Messaggio da Carla Ebli »

Ho la sensazione di soffocare.
Un'umidità stantia mi penetra nelle ossa. La paura mi paralizza. Sono sfinita. Sento in sottofondo il
triste rimbombo di fievoli lamenti. Sembra giungere da molto lontano, come il verso di una bestia
ferita. Vorrei solo sparire nel sonno; allora mi metto a pregare cercando un modo per attenuare lo
sconforto e la paura. Non riesco nemmeno a capire perché mi trovo qui.
Sarà una notte lunga che, come tutte le lunghe notti, si va materializzando nel buio fino a prendere
le sembianze di un mostro che mi attanaglia in un gelido morso. Vorrei soltanto morire; subito.
Dopo quella che mi è sembrata un'eternità, riemergo sfatta dal mio torpore in cui mi ha gettato lo
smarrimento più completo. Sono rimasta senza punti cardinali e senza nessuna cognizione
temporale.
Percepisco a pelle malvagità e perfidia.
Ora qualcuno, in quel buio, mi si è avvicinato tanto che mi riesce di annusare la sua presenza come
qualcosa di riluttante.
La mia paura si gonfia come le nuvole quando fuori piove..
Sento il caldo del suo fiato farsi più vicino.

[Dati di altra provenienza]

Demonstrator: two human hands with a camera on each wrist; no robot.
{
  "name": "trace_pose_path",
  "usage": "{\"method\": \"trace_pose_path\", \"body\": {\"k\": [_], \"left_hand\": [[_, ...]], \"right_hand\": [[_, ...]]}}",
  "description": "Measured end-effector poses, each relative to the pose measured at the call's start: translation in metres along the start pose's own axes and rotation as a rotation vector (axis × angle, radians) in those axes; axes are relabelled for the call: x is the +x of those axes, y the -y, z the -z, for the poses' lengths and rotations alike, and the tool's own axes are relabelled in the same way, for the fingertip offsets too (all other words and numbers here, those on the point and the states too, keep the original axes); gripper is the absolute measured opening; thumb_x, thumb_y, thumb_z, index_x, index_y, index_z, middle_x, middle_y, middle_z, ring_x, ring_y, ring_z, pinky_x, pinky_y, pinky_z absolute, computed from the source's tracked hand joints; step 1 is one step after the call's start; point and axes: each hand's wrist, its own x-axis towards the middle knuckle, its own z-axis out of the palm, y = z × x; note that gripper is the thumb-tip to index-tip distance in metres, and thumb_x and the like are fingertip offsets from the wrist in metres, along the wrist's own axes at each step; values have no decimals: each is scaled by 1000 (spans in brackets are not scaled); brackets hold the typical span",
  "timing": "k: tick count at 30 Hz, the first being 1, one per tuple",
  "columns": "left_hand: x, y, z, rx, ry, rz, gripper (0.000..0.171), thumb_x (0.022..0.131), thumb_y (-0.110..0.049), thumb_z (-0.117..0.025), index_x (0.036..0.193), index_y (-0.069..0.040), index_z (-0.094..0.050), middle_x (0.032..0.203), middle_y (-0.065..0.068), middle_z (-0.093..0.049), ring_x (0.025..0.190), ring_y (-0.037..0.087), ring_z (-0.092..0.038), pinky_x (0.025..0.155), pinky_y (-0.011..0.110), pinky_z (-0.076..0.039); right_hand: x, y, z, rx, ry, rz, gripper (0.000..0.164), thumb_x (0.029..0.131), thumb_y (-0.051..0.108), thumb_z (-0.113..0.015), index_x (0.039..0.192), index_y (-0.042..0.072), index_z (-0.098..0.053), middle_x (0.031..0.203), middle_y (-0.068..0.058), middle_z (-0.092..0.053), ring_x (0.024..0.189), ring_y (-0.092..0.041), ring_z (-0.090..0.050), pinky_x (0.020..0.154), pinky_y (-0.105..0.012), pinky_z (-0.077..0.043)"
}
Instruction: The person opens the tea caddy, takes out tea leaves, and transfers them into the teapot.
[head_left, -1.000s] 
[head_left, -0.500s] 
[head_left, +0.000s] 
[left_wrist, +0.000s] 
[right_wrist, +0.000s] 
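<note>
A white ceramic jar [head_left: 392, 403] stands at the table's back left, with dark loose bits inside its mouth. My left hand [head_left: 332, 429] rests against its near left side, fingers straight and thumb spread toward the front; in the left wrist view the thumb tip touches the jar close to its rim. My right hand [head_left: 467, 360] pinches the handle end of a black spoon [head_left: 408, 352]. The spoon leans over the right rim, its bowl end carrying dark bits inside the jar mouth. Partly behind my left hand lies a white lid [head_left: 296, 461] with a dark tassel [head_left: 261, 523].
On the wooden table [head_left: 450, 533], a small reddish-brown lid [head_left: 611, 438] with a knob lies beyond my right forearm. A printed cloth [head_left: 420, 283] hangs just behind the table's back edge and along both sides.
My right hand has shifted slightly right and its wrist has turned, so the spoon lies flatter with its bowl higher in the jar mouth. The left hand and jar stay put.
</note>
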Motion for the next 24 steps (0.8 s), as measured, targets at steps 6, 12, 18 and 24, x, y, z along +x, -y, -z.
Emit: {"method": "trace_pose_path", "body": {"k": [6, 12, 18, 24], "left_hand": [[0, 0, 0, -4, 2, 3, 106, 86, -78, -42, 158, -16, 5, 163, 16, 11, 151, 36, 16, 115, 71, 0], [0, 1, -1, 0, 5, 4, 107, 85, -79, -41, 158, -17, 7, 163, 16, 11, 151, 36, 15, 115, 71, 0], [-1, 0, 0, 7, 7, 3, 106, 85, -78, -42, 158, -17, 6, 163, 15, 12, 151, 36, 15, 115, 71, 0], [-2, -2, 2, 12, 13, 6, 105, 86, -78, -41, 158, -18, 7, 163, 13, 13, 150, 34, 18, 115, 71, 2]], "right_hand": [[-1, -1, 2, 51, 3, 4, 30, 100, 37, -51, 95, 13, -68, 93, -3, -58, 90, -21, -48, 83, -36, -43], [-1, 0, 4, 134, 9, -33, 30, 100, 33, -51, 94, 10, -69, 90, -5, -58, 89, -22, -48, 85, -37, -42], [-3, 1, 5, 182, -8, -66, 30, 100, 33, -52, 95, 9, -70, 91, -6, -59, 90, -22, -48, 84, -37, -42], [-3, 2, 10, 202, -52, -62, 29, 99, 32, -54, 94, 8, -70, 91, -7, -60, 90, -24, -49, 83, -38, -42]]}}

Mi ha legato le mani, bendato gli occhi e imbavagliato
la bocca.
Mi pare di sentirlo ghignare; solo ora mi accorgo che in realtà sono più di uno.
Mani nodose come artigli mi stingono le magre braccia, trascinandomi lungo corridoi che,
attraverso il tonfo vuoto di quei passi, risuonano stretti e sgombri.
Sento aprirsi una porta, ho la sensazione di stare al centro di una stanza spoglia e maleodorante.
Ho addosso tutto il peso di occhi sconosciuti puntati addosso, indagatori e poco rassicuranti.
Mi assalgono incontrollati brividi; forse sto tremando.
Poi è un fiume travagliato di domande a cui sono costretta a rispondere con un cenno del capo: o sì
o no.
Il mio silenzio si impregna di lamenti . Il grido imponente di carne, la mia, straziata., è come se non
mi appartenesse.
Le membra spezzate e il dolore di quel martirio hanno un sapore freddo, acre, quasi pungente.
Infine parole dure, di marmo che non capisco:
” Eretismo e blasfemia, signori miei! Ha confessato!”
Da un punto indefinito della stanza ora mi giungono grida e risa esultanti che hanno il sapore e il
peso di una vittoria:
“Strega, troia del diavolo...al rogo!”
Adesso, solo adesso capisco che ho firmato, con i sì del mio capo, che erano come un balsamo per il
mio misero corpo, perché attenuavano il morso di quelle torture, la mia condanna a morte.
Tutto senza prove né verità.
Una confessione estorta con crudeltà che ha portato la menzogna a vincere e di fronte a questo
massacro, tu oh Dio, dove sei?
Ti ho pregato, implorato, mi è sembrato di aver gridato più volte il tuo nome; ma nulla è servito.
Solo la mia ammissione di colpa ha posto fine a quei tormenti, alla gogna della mia carne.
Ora, nonostante il corpo martoriato e le ore contate, provo uno strano sollievo, come se quella non
fossi più io.
Mi trascinano di nuovo nella stessa cella dove mi hanno tenuta rinchiusa per tutta la notte .
O forse per più notti, chissà, dato che dal momento che sono arrivata qui ho la percezione che il
tempo si sia allungato e che lo spazio si sia ridimensionato. Mi sembra di essere allucinata.
Qualcuno mi sputa addosso.
Avverto il caldo viscido di una saliva densa a sigillo di una macabra esultanza : quella dei vincitori
sleali e codardi.
Sono lasciata sola, chiusa dietro una porta che ha risuonato come fosse sprangata .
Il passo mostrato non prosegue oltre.